When he graduated from law school in
1992, he took a job with a firm that handled
injury cases, Koonz, McKenney, Johnson &
Regan. One of the partners, Patrick M. Regan,
remembers, “It was apparent early on that he
had a particular knack for civil litigation.”
Four years later, not long after Zambri
proposed and was preparing to get
married, he received his own proposal.
Two, in fact—one to become a partner at
the firm, and one to leave with Regan and
start their own practice.
Undecided, he and his new wife, Mary,
flew to Hawaii. There he sat in the sun
and pondered the possibilities. The idea of
becoming part of a new law firm won out.
“Starting a firm with Pat—someone I
greatly admire and respect—was a special
opportunity,” Zambri says. “I remember
fondly our first offices at the Presidential
Plaza building.” As the firm was being
constructed, the Zambri family was building,
too. “My wife was pregnant with our first
child,” he says. “It was a very exciting time.”

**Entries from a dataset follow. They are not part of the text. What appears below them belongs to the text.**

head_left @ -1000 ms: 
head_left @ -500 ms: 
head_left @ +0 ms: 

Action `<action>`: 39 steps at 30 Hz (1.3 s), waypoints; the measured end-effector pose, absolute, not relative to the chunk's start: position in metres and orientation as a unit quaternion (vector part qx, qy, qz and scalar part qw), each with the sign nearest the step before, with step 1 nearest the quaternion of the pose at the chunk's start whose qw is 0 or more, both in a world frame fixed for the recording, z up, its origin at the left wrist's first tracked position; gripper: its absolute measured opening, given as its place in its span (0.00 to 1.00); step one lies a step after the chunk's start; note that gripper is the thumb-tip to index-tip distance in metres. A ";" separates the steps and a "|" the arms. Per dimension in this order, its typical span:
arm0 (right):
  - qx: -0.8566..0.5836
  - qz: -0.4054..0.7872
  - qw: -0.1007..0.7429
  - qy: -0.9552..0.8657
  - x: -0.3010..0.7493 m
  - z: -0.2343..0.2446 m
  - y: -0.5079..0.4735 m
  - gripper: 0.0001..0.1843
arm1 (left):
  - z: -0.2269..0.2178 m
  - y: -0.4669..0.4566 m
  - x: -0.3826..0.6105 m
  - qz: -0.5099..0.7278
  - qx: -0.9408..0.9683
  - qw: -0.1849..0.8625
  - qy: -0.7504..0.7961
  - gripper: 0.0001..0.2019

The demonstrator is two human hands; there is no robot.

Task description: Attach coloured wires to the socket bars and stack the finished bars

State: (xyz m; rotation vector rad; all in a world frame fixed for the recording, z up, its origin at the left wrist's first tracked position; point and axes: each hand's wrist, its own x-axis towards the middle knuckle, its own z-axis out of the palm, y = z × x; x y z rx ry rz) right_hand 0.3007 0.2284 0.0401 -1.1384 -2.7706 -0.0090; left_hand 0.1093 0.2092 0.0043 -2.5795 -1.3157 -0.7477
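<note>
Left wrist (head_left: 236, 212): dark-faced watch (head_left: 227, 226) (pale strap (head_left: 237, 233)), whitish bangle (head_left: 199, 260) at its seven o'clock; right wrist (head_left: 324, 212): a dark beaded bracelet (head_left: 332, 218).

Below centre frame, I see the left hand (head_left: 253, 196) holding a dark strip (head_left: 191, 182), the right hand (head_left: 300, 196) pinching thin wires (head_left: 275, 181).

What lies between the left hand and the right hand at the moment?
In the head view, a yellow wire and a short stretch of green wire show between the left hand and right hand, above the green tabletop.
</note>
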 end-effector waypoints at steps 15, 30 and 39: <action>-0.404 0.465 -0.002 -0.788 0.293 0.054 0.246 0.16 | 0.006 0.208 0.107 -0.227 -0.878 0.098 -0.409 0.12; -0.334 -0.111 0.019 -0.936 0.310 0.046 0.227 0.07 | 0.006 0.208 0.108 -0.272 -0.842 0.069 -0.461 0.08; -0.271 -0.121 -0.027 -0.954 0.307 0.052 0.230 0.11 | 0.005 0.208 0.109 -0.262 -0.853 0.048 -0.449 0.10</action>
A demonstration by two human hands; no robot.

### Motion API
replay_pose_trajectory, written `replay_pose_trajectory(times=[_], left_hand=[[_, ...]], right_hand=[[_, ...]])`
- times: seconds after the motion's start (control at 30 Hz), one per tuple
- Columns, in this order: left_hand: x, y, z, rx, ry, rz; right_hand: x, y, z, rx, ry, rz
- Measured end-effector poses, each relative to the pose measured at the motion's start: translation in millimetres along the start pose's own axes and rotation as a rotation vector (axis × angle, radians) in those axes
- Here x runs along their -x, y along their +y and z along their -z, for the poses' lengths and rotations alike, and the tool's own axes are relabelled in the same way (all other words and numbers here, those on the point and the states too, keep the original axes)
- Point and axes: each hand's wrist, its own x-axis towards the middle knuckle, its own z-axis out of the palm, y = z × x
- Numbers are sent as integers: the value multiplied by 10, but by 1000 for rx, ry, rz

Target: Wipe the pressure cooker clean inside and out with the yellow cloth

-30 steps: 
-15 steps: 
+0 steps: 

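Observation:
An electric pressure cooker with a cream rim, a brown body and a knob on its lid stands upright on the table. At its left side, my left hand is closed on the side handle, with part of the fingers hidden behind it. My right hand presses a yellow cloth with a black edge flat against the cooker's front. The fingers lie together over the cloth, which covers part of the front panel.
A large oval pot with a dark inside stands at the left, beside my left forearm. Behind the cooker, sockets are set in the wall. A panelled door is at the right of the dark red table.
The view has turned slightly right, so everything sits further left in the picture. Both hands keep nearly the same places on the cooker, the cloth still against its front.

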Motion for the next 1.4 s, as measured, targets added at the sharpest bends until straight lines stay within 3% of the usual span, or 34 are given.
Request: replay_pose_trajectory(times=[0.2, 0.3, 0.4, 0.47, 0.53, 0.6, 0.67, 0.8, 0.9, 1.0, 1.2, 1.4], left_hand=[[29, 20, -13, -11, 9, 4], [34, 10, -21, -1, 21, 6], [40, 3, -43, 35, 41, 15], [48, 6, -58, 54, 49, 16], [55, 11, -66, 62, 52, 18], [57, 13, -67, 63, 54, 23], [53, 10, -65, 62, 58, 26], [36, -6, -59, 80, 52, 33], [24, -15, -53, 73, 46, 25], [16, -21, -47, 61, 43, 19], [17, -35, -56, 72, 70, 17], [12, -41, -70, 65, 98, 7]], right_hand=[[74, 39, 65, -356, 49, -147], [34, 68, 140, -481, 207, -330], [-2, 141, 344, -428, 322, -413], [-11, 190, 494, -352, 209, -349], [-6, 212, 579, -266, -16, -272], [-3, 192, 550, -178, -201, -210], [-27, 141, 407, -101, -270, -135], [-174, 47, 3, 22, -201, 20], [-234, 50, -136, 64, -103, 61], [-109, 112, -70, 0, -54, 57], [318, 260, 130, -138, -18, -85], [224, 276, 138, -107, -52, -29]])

It’s difficult to imagine a father holding
a newborn in outstretched palms and
debating what a life is worth. But Zambri is
required to ask the tough questions. What
is the cost—the absolute dollar amount—of
human suffering?
Robin Miles knows this firsthand.
Fourteen years ago, her son sustained
a traumatic brain injury in a diving
accident. Zambri’s partner, Regan,
represented her. During meetings at the
firm, Miles met Zambri.
A decade after her son’s accident, Miles’
parents were killed in a collision. Both were
in their ’70s, but still active. She had to
drive by the spot where her parents were
killed each day. It was unavoidable and
“wrenching,” she says. “Just wrenching.”